Filed Pursuant to Rule 424(b)(3) and Rule 424(c)
Registration No. 333-140607
September 21, 2009
PROSPECTUS SUPPLEMENT NO. 2
26,092,046 SHARES OF COMMON STOCK
BIONOVO, INC.
This prospectus supplement amends the prospectus dated June 26, 2009 to allow certain stockholders or their pledgees, donees, transferees, or other successors in interest (the “Selling Stockholders”), to sell, from time to time, up to 26,092,046 shares of our common stock, including 5,142,858 shares of our common stock issuable upon the exercise of warrants which are held by the Selling Stockholders named in the prospectus.
We will not receive any proceeds from any such sale of these shares. To the extent any of the warrants are exercised for cash, if at all, we will receive the exercise price for those warrants.
This prospectus supplement is being filed to include the information set forth in the Current Report on Form 8-K filed on September 21, 2009, which is set forth below. This prospectus supplement should be read in conjunction with the prospectus dated June 26, 2009 and Prospectus Supplement No. 1 dated August 10, 2009, which are to be delivered with this prospectus supplement.
Our common stock is listed on The NASDAQ Capital Market under the ticker symbol “BNVI.” On September 18, 2009, the last reported sale price per share of our common stock was $0.85 per share.
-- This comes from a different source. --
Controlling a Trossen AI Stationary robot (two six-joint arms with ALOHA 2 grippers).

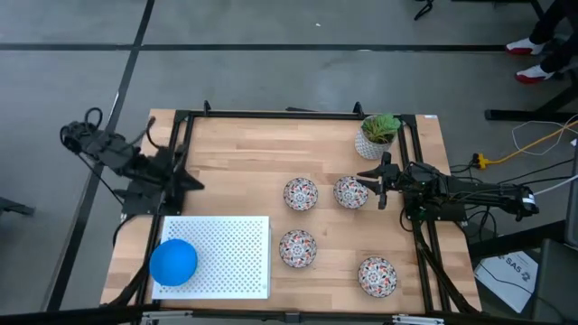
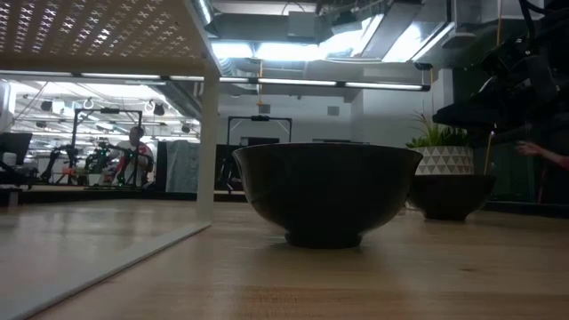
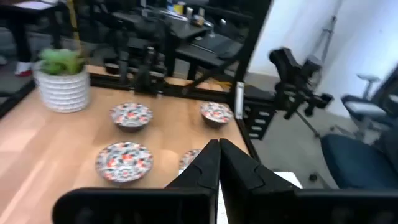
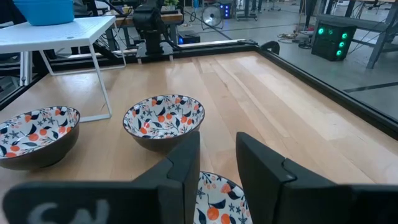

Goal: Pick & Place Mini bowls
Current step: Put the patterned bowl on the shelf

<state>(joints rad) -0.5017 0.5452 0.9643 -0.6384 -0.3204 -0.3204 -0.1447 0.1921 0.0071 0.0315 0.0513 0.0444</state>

Investing in our securities involves a high degree of risk. Before investing in any of our securities, you should read the discussion of material risks in investing in our common stock. See “Risk Factors” on page 3 of the prospectus.
Neither the Securities and Exchange Commission nor any state securities commission has approved or disapproved of these securities or passed upon the adequacy or accuracy of this prospectus. Any representation to the contrary is a criminal offense.
The date of this Prospectus Supplement No. 2 is September 21, 2009.
UNITED STATES
SECURITIES AND EXCHANGE COMMISSION
Washington, D.C. 20549
FORM 8-K
CURRENT REPORT
Pursuant to Section 13 or 15(d) of the Securities Exchange Act of 1934
September 21, 2009
Date of Report (Date of earliest event reported)
BIONOVO, INC.
(Exact Name of Registrant as Specified in Charter)
Delaware | | 001-33498 | | 20-5526892 |
(State or Other | | (Commission File Number) | | (IRS Employer |
Jurisdiction of Incorporation) | | | | Identification No.) |
5858 Horton Street, Suite 400, Emeryville, CA 94608
(Address of Principal Executive Offices) (Zip Code)
(510) 601-2000
(Registrant's telephone number, including area code)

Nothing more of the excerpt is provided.